§ **Exercise**: Across the entries below, work out how many lines contain "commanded". Please give the number only.

(Source records)

______

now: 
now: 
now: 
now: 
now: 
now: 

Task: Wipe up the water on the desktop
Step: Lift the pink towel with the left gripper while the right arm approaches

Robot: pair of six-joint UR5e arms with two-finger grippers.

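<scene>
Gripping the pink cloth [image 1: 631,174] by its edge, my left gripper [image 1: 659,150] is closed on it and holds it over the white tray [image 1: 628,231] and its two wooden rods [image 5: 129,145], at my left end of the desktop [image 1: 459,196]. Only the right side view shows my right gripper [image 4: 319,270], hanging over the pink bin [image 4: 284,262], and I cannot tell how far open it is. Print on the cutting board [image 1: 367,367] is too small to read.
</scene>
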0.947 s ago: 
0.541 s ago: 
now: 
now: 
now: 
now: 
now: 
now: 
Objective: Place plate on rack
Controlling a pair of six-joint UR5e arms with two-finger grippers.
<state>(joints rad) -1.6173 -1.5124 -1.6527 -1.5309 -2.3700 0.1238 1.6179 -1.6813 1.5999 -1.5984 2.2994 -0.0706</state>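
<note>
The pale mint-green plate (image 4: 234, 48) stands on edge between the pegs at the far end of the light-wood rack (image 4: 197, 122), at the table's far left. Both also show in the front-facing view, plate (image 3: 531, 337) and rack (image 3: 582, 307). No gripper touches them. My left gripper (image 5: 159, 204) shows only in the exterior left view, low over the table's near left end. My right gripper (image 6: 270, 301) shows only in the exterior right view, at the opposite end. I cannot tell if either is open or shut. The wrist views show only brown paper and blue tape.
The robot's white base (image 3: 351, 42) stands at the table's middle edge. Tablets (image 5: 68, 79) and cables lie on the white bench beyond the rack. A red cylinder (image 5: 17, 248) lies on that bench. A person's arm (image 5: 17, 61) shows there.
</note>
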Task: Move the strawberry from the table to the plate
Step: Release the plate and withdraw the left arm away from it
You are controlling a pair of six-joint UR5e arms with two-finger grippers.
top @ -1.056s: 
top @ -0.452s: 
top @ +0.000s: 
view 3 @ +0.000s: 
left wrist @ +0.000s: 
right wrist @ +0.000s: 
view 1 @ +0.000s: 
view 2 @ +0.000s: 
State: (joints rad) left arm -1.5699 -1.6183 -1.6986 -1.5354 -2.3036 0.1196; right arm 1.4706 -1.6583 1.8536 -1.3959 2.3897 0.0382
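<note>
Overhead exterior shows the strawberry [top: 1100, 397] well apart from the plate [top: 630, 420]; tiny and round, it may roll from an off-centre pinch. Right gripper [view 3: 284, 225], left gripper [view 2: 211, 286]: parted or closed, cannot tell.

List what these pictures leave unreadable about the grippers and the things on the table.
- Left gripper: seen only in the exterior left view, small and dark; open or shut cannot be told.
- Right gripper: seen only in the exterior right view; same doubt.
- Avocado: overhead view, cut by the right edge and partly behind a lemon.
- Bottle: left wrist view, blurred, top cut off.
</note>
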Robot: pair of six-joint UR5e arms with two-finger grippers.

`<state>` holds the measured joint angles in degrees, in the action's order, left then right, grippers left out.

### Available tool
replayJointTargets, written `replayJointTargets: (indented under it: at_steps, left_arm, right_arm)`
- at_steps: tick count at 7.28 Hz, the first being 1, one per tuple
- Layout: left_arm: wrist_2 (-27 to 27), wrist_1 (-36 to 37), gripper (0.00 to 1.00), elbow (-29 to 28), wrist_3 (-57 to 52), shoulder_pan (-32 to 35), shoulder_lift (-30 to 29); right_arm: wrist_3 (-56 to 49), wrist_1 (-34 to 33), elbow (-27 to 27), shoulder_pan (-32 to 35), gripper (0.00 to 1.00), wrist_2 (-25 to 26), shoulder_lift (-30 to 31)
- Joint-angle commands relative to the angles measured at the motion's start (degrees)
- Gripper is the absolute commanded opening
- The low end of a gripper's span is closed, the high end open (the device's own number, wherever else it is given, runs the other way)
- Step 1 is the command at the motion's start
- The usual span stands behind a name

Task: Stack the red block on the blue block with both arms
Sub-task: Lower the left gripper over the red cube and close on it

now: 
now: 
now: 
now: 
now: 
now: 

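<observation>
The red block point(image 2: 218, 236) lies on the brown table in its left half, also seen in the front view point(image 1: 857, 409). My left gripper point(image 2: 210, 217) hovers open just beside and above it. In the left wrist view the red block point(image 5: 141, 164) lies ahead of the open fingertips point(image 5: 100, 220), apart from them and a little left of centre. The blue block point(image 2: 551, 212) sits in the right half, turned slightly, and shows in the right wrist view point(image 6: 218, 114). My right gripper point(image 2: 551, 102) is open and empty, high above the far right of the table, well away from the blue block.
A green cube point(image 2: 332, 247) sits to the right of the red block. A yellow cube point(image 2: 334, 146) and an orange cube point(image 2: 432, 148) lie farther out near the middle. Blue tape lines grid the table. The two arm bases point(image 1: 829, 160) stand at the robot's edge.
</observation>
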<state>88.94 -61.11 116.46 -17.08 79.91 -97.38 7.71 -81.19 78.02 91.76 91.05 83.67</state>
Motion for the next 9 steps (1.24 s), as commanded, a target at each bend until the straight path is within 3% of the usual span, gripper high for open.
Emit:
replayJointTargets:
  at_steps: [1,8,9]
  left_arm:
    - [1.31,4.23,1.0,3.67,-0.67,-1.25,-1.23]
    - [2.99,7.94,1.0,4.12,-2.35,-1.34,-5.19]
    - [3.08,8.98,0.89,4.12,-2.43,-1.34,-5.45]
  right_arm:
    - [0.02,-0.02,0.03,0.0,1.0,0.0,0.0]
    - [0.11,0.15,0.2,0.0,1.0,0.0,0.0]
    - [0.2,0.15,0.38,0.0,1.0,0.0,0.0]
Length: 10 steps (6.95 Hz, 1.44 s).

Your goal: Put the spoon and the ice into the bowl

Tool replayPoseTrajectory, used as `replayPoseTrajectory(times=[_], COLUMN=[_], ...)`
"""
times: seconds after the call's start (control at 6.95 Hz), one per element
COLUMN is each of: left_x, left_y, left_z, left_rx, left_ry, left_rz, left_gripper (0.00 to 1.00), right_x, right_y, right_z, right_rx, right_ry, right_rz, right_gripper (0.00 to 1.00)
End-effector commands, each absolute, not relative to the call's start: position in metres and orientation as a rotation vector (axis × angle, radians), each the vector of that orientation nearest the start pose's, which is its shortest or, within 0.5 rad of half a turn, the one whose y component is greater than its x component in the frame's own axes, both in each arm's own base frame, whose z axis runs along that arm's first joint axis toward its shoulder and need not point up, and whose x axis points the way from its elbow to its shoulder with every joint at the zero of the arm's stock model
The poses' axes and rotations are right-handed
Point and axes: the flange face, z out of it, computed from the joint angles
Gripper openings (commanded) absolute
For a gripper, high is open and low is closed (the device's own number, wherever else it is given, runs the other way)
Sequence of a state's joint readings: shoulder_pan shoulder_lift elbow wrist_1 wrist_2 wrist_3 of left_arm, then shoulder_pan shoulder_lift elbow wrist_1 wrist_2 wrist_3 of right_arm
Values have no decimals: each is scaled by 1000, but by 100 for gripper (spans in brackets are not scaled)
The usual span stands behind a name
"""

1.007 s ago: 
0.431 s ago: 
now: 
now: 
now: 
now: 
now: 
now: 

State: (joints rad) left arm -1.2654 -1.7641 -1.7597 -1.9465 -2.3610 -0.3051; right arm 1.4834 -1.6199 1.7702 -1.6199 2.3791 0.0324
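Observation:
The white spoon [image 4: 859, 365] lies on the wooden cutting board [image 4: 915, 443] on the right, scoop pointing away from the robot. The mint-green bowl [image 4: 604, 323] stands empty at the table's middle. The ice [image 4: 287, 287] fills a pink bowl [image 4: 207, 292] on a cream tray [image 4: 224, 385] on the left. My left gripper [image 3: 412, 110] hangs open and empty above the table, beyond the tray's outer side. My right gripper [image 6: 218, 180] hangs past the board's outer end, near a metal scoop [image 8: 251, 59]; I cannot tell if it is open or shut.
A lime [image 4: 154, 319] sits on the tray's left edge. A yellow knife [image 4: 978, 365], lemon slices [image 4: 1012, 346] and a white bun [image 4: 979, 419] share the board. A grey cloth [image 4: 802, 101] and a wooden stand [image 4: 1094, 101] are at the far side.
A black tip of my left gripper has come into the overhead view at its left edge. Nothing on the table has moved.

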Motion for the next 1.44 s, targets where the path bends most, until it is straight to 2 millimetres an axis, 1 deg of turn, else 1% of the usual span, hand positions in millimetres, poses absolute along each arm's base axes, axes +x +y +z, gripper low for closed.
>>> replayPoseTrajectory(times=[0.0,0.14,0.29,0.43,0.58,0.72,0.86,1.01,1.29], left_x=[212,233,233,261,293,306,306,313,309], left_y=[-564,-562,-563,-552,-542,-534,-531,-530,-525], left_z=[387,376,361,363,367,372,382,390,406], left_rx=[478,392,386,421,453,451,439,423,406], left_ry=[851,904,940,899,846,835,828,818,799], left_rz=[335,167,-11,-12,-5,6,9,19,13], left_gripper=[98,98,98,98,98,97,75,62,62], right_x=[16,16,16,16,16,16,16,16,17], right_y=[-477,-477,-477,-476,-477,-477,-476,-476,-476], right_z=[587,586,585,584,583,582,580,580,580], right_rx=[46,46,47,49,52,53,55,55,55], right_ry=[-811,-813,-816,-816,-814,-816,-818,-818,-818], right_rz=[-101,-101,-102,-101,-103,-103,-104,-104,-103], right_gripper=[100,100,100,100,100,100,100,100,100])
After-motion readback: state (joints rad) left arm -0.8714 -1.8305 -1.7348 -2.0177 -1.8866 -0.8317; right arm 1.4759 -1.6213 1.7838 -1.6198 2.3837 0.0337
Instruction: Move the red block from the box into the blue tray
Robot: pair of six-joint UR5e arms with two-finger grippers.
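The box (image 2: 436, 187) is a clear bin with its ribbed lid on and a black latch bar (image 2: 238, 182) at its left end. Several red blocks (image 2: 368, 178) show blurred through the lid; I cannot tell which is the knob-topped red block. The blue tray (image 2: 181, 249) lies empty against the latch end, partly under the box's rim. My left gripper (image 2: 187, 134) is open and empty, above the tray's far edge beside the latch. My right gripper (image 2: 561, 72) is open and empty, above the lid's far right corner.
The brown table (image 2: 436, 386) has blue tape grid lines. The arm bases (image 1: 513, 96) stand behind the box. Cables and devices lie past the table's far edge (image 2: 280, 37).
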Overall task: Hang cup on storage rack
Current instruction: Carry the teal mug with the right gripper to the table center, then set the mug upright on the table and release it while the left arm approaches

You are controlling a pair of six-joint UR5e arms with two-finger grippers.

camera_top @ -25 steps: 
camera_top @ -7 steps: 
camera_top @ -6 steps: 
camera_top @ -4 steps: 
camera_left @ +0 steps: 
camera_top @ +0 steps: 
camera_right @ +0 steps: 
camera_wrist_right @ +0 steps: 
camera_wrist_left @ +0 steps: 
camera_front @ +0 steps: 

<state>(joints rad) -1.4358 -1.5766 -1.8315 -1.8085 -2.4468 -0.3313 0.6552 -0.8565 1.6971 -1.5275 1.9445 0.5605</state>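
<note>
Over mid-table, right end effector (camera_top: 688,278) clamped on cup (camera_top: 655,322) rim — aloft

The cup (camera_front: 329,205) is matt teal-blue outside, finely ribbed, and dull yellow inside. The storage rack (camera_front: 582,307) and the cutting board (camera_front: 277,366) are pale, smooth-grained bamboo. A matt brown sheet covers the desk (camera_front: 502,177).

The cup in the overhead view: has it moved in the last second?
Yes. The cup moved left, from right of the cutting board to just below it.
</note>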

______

§ **Your response**: 3